Abolish artificial scarcity, intellectual property, mandatory high overhead and other measures used by states to enforce the privileges of monopoly capitalism, the author tells us (p. 168–170). This way, a more humane world-economy can be engineered, oriented to benefit people and local communities foremost. Everyone in the world may get to work fewer hours while enjoying an improved quality of life, and we can prevent a bleak future in which millions of people are sacrificed to technological unemployment on the altar of profit.
It isn’t corporate structure, per se, that prevents decentralization, it’s the corrupted nature of the corporations that survive in a previously-corrupted legal system. Obviously, corporations have a lot of political power –far more than enough to change the system, when they really want to. (Wal-Mart is the best example of this, since they regularly use the initiative and referenda process when it will allow their stores to make slightly more money selling alcohol in previously “dry” counties. They know that political speech in their parking lots is necessary, and tolerate political petitioners in their lots –for the issues they wish to pass. In California and Massachusetts, where they are literally forced by law to allow petitioners, they put up signs that say “Petitioners are here without Wal-Mart’s blessing, and against Wal-Mart’s will…” –this indicates that they assess their customers as being so stupid and unaware of the basic concept of free speech that they feel the need to disavow all desire for free speech, rather than proudly claim to support it as the reason for the existence of “strange men with clipboards.”)
During the enlightenment (that, with the printing press, set the stage for the greatest explosion of wealth and living standards the world has ever seen), it literally would have been “strange men with scrolls and pamphlets.” ..Not much different from what a free system would create today.

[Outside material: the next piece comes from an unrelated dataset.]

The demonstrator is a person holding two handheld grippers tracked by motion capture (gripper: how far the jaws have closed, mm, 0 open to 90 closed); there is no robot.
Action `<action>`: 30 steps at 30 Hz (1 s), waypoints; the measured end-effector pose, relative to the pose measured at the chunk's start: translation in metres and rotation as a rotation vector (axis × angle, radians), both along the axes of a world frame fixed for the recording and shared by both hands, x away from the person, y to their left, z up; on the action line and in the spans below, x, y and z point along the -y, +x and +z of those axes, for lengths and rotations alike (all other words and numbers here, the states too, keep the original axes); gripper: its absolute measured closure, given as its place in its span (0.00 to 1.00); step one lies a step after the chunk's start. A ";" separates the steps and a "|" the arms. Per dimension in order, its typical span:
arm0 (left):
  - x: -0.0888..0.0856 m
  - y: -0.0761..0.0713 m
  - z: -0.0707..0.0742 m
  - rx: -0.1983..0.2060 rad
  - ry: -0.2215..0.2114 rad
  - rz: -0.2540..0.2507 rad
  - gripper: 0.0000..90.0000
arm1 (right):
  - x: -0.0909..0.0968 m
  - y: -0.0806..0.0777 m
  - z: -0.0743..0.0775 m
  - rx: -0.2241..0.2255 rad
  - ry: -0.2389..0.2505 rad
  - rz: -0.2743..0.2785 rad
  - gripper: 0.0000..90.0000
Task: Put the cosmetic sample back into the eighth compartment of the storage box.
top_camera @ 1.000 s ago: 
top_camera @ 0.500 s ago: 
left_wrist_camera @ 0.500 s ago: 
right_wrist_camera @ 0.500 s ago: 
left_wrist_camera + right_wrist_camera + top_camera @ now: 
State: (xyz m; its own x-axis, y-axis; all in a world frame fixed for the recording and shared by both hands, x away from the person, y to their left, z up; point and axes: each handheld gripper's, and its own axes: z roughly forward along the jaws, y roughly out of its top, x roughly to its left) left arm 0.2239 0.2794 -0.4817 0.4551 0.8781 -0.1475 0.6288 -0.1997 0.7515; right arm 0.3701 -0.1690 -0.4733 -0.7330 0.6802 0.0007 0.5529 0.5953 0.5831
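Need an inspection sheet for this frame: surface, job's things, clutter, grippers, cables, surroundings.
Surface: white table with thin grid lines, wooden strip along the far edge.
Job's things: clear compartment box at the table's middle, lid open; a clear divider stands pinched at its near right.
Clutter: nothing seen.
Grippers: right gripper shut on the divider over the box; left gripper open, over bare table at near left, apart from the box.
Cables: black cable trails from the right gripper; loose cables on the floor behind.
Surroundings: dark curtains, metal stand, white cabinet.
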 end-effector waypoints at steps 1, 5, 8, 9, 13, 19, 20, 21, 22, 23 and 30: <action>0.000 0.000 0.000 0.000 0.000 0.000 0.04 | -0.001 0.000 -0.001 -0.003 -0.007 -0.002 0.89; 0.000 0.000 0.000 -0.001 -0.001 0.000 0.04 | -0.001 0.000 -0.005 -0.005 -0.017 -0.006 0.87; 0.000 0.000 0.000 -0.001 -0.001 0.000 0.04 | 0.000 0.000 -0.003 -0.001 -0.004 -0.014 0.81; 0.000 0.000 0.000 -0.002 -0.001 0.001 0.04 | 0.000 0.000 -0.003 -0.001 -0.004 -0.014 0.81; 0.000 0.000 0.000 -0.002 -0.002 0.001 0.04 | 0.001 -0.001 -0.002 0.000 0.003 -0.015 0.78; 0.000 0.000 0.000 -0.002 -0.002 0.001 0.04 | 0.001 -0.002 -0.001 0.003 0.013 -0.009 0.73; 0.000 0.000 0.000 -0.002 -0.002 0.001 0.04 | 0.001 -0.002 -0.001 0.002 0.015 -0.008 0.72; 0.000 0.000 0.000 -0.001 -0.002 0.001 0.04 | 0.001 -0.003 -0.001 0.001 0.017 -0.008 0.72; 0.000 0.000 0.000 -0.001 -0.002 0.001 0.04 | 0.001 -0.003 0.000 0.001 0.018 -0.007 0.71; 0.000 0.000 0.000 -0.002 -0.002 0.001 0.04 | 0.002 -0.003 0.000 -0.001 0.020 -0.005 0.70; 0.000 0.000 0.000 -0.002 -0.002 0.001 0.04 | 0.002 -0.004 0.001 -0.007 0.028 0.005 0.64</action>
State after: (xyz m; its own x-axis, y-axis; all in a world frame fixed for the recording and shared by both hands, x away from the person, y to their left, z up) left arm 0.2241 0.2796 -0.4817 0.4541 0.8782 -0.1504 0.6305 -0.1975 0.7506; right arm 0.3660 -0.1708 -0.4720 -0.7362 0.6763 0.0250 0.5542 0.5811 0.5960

…Until decentralized systems of GIS-informed cyber-signatures (and computer-controlled flying cars) replaced it.
In short: a decentralized, ultra-wealth-creating entrepreneurial-leaning system was already chosen and implemented by the Founding Fathers. …But we allowed it to be stripped from us like a silver coin from a toddler, because Americans made the fatal mistake of allowing government control of schooling in the late 1800s.

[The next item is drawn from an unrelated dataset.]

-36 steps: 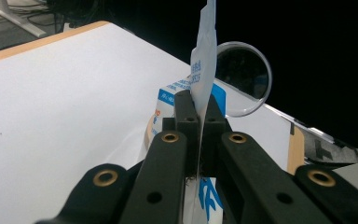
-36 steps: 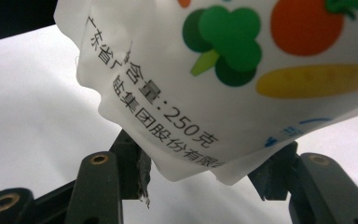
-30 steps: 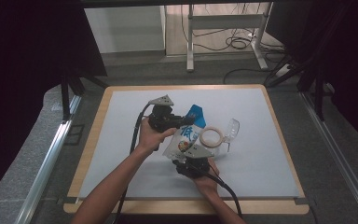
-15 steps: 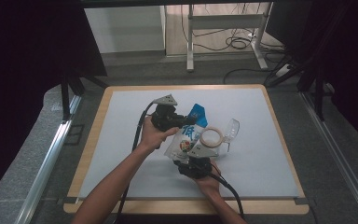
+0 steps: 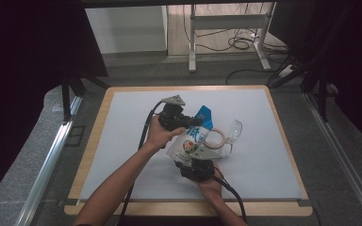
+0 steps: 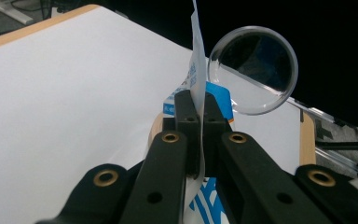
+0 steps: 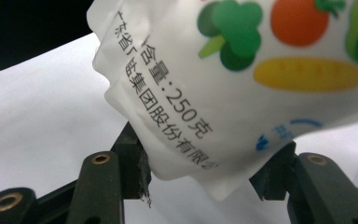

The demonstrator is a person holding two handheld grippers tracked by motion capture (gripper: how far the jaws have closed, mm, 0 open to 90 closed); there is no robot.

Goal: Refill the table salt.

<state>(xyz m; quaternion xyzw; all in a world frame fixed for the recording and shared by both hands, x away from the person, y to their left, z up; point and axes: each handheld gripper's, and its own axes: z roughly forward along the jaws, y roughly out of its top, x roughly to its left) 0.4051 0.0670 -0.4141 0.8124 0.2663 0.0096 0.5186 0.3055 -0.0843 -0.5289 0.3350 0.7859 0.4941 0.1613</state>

The remnants of that system are that people remain open to learning what the true meanings of “freedom of speech,” and “due process” actually are. The government schools couldn’t entirely erase that knowledge from the Constitutions their students have access to, regardless of how much easier it would make their task of indoctrinating, hyper-specializing, and corrupting the youth.
Note to author: I’m surprised(if the partial goal of this site is to disseminate “Shock-Level-4″ information to the non-Singularity-aware layman) that the words “atomically-precise manufacturing” aren’t linked to K. Eric Drexler’s site, which features both “Radical Abundance” and “Engines of Creation,” the book that first proposed the concept, in 1986. I’m surprised because Drexlerian nanotech is a vastly different kind of idea, a “leading force technology,” which even the best 3-D printers, are not. Said a different way: 3-D printers do not inherently change the entire human paradigm in the same way that Drexler predicts, “atomically-precise manufacturing” will.
Note to webmaster only: an error in the above article: the tag “stateless society” is spelled wrong (but very smart to allow dual-case, spaced, and punctuated keywords!). Also, perhaps that’s covered by the “anarchism” tag.